But board members say little can be fixed anytime soon.
When money from the education SPLOST IV, approved by voters in March, begins coming in this January, the school system hopes to gather enough funding to rebuild two elementary schools.
In the meantime, board members said little can be done to alleviate the major problems inside the schools, and even when the funding comes through, construction for a new school won’t start until 2016, said Chris Ragsdale, the district’s deputy superintendent of operational support.
In turn, more than 20 people stood at the lectern in their school colors Thursday night, yellow for Harmony Leland Elementary, red for Brumby Elementary and yellow for Mountain View Elementary.
They stood with their children, who were long past their bedtimes, and recounted stories of leaky roofs, mold-infested classrooms and students marching through crowded parking lots to get to classroom trailers.
Taking steroids ‘to get through day’
Karin DeAmicis, who has a daughter at Mountain View Elementary, said on the seventh day of the school year, her daughter had severe problems breathing. Her daughter now takes multiple medications every day, and DeAmicis asked the board, “Why (does) my first-grader has to take steroids just to get through a school day?”
People came forward with similar stories for almost an hour, many were followed by cheering and applause, but only two of the three elementary schools represented by people at the meeting will be rebuilt.
The board listened patiently, but it has been hearing about these buildings for months, parents said.

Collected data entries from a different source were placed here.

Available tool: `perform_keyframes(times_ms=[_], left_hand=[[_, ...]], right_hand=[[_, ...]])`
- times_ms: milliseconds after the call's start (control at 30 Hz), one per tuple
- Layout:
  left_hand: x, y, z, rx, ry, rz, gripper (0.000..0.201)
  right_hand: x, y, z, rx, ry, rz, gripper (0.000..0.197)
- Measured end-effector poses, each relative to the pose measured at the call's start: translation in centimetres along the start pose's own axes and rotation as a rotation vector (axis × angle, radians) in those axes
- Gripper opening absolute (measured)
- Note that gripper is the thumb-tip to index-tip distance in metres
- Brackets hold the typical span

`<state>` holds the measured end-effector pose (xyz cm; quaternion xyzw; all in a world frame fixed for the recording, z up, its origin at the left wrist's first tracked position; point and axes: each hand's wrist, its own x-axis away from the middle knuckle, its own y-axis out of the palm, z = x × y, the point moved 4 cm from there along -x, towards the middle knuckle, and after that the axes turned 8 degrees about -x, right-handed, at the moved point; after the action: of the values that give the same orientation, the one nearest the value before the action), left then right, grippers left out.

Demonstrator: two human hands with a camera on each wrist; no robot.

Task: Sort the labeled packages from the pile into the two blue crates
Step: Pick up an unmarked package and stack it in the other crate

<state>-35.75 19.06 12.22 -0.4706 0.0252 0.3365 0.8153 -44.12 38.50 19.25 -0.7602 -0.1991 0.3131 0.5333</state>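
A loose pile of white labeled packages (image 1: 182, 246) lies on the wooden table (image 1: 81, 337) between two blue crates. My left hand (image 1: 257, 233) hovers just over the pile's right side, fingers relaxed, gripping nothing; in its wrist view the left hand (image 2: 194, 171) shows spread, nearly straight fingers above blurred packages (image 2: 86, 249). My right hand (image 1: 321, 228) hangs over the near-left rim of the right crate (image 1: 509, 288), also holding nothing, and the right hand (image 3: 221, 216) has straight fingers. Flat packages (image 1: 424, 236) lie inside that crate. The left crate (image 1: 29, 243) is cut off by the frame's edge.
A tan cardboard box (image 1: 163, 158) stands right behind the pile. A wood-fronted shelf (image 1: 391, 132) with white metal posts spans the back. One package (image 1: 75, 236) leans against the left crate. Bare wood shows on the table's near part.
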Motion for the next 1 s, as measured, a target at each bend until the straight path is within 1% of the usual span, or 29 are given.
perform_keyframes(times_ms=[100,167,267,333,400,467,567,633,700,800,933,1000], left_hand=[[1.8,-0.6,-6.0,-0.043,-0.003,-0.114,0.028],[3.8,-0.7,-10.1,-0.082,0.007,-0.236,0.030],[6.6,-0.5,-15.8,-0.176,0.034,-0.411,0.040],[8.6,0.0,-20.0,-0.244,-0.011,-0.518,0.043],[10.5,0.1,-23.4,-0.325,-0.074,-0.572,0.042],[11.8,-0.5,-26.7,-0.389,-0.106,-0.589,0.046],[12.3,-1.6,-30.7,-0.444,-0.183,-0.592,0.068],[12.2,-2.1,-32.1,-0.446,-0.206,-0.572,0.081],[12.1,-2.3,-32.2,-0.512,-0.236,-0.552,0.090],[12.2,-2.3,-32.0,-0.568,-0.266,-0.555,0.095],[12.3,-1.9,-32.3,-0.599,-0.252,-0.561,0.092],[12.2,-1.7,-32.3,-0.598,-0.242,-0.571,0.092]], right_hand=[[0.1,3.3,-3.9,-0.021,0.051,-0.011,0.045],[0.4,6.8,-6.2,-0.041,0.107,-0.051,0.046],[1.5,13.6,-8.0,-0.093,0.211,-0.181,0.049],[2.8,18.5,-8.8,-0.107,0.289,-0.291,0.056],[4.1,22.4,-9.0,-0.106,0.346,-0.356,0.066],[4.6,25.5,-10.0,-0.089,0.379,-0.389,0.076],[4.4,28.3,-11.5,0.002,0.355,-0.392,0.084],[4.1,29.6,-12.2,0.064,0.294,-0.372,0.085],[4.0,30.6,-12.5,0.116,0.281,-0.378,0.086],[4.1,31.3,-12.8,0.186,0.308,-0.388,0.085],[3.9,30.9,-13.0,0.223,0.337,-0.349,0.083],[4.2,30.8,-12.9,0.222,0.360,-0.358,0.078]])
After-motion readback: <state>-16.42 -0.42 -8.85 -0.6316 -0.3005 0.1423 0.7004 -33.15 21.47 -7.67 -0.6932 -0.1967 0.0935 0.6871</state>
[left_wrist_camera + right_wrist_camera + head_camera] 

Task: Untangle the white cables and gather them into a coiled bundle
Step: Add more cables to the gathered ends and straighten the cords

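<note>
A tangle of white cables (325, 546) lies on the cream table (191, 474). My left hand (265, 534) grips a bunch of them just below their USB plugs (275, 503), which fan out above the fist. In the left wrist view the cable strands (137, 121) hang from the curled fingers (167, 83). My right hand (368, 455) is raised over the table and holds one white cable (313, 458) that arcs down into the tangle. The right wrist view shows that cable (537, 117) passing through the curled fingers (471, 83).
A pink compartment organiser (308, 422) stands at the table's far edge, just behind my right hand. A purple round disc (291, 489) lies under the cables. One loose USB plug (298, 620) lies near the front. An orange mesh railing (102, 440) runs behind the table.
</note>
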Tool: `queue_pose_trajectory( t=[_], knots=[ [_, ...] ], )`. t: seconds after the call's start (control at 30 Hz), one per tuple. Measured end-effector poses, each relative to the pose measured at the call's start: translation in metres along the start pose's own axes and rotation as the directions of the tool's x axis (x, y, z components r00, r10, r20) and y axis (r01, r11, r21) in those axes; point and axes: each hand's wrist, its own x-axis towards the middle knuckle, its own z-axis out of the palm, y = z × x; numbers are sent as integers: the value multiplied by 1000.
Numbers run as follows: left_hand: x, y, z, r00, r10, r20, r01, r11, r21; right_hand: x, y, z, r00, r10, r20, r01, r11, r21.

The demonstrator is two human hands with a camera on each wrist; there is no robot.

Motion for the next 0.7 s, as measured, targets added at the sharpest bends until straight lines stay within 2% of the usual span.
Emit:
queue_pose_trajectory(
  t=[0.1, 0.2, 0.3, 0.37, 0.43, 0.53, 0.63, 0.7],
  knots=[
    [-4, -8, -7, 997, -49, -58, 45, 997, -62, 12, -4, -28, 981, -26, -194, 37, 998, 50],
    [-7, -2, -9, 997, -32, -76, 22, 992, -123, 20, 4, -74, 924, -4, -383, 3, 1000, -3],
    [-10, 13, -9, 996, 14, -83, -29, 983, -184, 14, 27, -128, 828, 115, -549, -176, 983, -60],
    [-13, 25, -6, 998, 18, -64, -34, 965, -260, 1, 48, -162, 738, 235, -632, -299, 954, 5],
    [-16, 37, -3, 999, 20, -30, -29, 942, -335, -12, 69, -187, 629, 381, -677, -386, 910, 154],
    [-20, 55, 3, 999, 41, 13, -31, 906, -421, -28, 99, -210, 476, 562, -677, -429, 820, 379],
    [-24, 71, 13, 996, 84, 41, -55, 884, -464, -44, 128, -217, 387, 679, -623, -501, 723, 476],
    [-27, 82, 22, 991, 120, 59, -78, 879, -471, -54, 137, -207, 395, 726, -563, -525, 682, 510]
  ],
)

Susan Tucker, who has a fifth- grader at Mountain View Elementary, said requests her principal made in March went unanswered, and a group of parents rallied around her to petition the board.
“We understand it’s going to be a long time, but the Band-Aids aren’t working anymore. Do something,” she said.
Board members Kathleen Angelucci, Brad Wheeler and David Banks went out to visit Mountain View last week, Tucker said, and were very understanding and supportive of the school’s needs, according to Tucker.
A lengthy list of emergency fixes
Board member David Morgan said he had the administration and parents at Harmony Leland Elementary put together a list of projects that needed immediate attention and sent it to the superintendent’s office.
Morgan said it was a list of, “whatever can be fixed in the interim to stave off complete implosion.”
He said he passed it on on to the superintendent’s office, and that maintenance had been working to make the repairs.
Ragsdale confirmed that projects, such as installing new carpeting throughout the building, fixing broken sinks on the kindergarten hallway and working to remove a “damp musty odor throughout the building,” were in progress, but no timeline had been set for completion.
An air-quality test done on the building recommended that a new HVAC system be installed, and Ragsdale said that would be done this summer, regardless of what elementary school the board chooses to rebuild.
Board Chair Randy Scamihorn said, “there’s no tangible plan yet, but we will start discussions next month.”
First, they will look at the needs of the schools, then choose what their goals are, and then set a timeline for achieving their goals, he said.
The decision is many months away, he said.
While new school buildings will not be constructed for at least two years, if the estimated SPLOST collections bring in enough funding, parents and students are still adamant about fixing up these buildings in the meantime.
The SPLOST is expected to bring in another $717 million for Cobb County schools.
Ten-year-old Alexis Jones, a fifth-grader at Harmony Leland, brought in letters from her classmates and gave her own speech to the board. She asked for a commitment to fix her elementary school, even though she graduates this year.
Scamihorn said he doesn’t think the district needs to hire more maintenance workers, but that he will make sure that they “give attention to the needs as they happen.”
Parents vowed to continue to show up at board meetings until the board selected the schools that would be rebuilt.